ASSIGNMENT:
Your task is to give the listing below back word for word, pictures excluded.
+++ SOURCE DATA +++
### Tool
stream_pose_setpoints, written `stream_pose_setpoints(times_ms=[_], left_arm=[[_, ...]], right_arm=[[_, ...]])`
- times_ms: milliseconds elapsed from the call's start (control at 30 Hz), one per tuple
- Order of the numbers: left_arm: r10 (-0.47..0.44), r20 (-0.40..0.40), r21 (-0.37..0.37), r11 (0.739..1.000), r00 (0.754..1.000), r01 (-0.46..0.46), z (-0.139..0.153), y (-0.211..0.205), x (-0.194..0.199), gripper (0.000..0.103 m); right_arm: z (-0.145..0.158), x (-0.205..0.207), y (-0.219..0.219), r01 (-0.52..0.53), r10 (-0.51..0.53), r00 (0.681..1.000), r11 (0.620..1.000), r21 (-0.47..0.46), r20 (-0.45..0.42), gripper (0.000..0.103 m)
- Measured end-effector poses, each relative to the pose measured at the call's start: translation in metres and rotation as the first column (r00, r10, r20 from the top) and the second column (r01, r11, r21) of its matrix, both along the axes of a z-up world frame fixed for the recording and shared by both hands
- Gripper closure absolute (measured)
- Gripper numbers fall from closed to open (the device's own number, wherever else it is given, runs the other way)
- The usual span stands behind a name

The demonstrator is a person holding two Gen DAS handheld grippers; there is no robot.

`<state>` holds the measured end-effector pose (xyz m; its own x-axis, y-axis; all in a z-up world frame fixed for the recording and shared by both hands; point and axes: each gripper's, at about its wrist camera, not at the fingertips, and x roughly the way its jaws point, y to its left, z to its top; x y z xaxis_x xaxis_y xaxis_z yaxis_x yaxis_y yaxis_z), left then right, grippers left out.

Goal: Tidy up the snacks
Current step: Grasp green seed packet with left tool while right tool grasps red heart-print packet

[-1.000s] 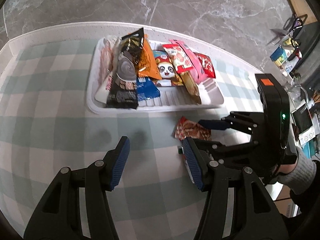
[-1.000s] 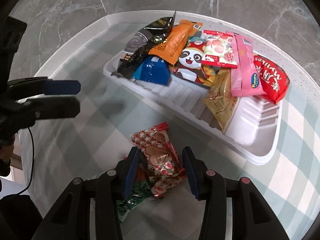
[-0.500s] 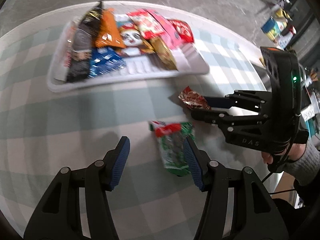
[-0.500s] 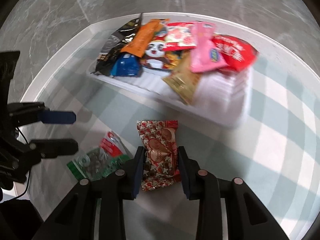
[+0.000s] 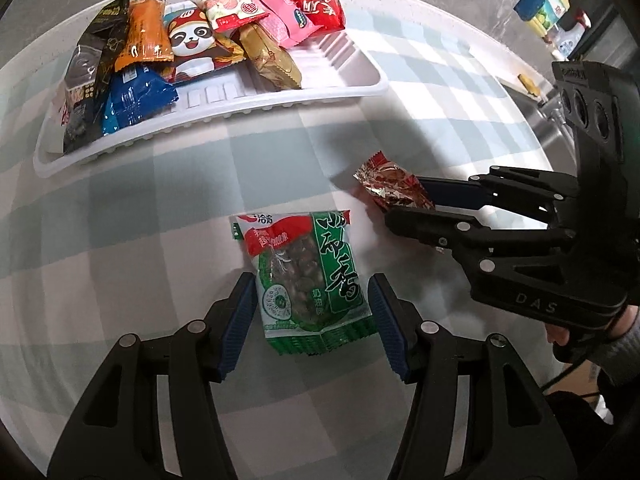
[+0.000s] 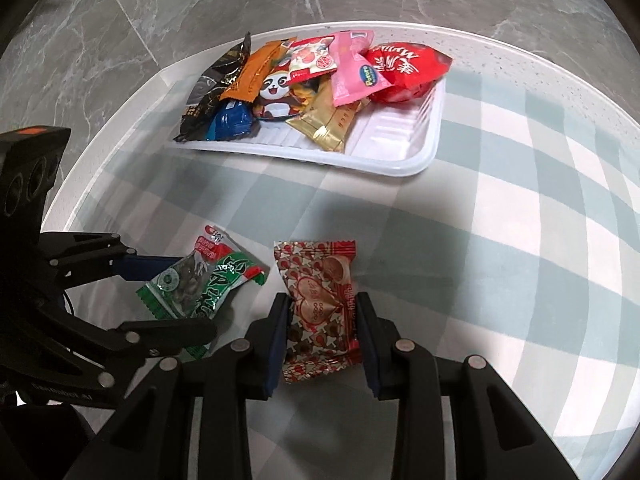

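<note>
A white tray [image 5: 352, 88] at the back of the checked table holds several snack packets; it also shows in the right wrist view [image 6: 404, 148]. My left gripper [image 5: 312, 312] is open, its fingers either side of a green and red seed packet [image 5: 308, 272] lying on the table, apart from it. My right gripper [image 6: 322, 324] is shut on a red heart-print candy packet [image 6: 320, 296], held just above the table. In the left wrist view the candy packet [image 5: 392, 186] sticks out of the right gripper's fingers. The seed packet also shows in the right wrist view [image 6: 200, 284].
The round table has a white raised rim [image 6: 520, 44] and grey marble floor beyond. Clutter of bottles and boxes [image 5: 548, 12] sits off the table at far right. The tray's right part [image 6: 396, 136] is bare.
My right gripper closed on the candy packet and lifted it slightly. My left gripper moved forward and right until the green seed packet lies between its open fingers.
</note>
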<state>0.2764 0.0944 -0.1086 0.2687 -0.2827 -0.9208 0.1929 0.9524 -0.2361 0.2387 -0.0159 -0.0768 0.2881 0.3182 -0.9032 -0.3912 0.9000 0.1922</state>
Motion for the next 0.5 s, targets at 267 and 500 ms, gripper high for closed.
stream_pose_setpoints(times_ms=[267, 500], left_arm=[[-0.008, 0.028, 0.051, 0.999, 1.0, 0.006, -0.001, -0.011, 0.002, 0.048], [-0.019, 0.053, 0.066, 0.998, 0.998, 0.015, -0.002, -0.014, -0.001, 0.048]], right_arm=[[-0.001, 0.001, 0.004, -0.007, 0.007, 1.0, 1.0, -0.022, 0.008, 0.067], [0.0, 0.001, 0.008, -0.015, 0.015, 1.0, 0.999, -0.042, 0.017, 0.067]])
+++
EXERCISE ANSWER:
### Tool
stream_pose_setpoints, written `stream_pose_setpoints(times_ms=[_], left_arm=[[_, ...]], right_arm=[[_, ...]])`
- times_ms: milliseconds elapsed from the call's start (control at 30 Hz), one per tuple
- Order of the numbers: left_arm: r10 (-0.47..0.44), r20 (-0.40..0.40), r21 (-0.37..0.37), r11 (0.739..1.000), r00 (0.754..1.000), r01 (-0.46..0.46), z (-0.139..0.153), y (-0.211..0.205), x (-0.194..0.199), gripper (0.000..0.103 m); right_arm: z (-0.145..0.158), x (-0.205..0.207), y (-0.219..0.219), r01 (-0.52..0.53), r10 (-0.51..0.53), r00 (0.681..1.000), r11 (0.620..1.000), r21 (-0.47..0.46), r20 (-0.45..0.42), gripper (0.000..0.103 m)
- Measured end-effector poses, each relative to the pose measured at the call's start: translation in metres and rotation as the first column (r00, r10, r20 from the top) and the second column (r01, r11, r21) of its matrix, both along the axes of a z-up world frame fixed for the recording and shared by both hands
- Gripper closure absolute (measured)
- Gripper numbers fall from closed to open (the device's own number, wherever else it is given, runs the other way)
- The usual span stands behind a name

The demonstrator is a person holding two Gen DAS handheld grippers; there is no robot.

`<state>` holds the measured end-effector pose (xyz m; its own x-axis, y-axis; all in a z-up world frame fixed for the recording and shared by both hands; point and axes: each gripper's, at about its wrist camera, not at the fingertips, and x roughly the way its jaws point, y to its left, z to its top; x y z xaxis_x xaxis_y xaxis_z yaxis_x yaxis_y yaxis_z), left then right, grippers left out.

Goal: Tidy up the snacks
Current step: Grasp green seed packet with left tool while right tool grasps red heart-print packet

[-1.000s] 
[-1.000s] 
[-0.500s] 
[-0.500s] 
[+0.000s] 
[+0.000s] 

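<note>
A white tray [image 5: 352, 88] at the back of the checked table holds several snack packets; it also shows in the right wrist view [image 6: 404, 148]. My left gripper [image 5: 312, 312] is open, its fingers either side of a green and red seed packet [image 5: 308, 272] lying on the table, apart from it. My right gripper [image 6: 322, 324] is shut on a red heart-print candy packet [image 6: 320, 296], held just above the table. In the left wrist view the candy packet [image 5: 392, 186] sticks out of the right gripper's fingers. The seed packet also shows in the right wrist view [image 6: 200, 284].
The round table has a white raised rim [image 6: 520, 44] and grey marble floor beyond. Clutter of bottles and boxes [image 5: 548, 12] sits off the table at far right. The tray's right part [image 6: 396, 136] is bare.
My right gripper closed on the candy packet and lifted it slightly. My left gripper moved forward and right until the green seed packet lies between its open fingers.
</note>
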<state>0.2764 0.0944 -0.1086 0.2687 -0.2827 -0.9208 0.1929 0.9524 -0.2361 0.2387 -0.0159 -0.0768 0.2881 0.3182 -0.9032 -0.3912 0.9000 0.1922</state>
Motion for the next 0.5 s, targets at 267 and 500 ms, gripper high for closed.
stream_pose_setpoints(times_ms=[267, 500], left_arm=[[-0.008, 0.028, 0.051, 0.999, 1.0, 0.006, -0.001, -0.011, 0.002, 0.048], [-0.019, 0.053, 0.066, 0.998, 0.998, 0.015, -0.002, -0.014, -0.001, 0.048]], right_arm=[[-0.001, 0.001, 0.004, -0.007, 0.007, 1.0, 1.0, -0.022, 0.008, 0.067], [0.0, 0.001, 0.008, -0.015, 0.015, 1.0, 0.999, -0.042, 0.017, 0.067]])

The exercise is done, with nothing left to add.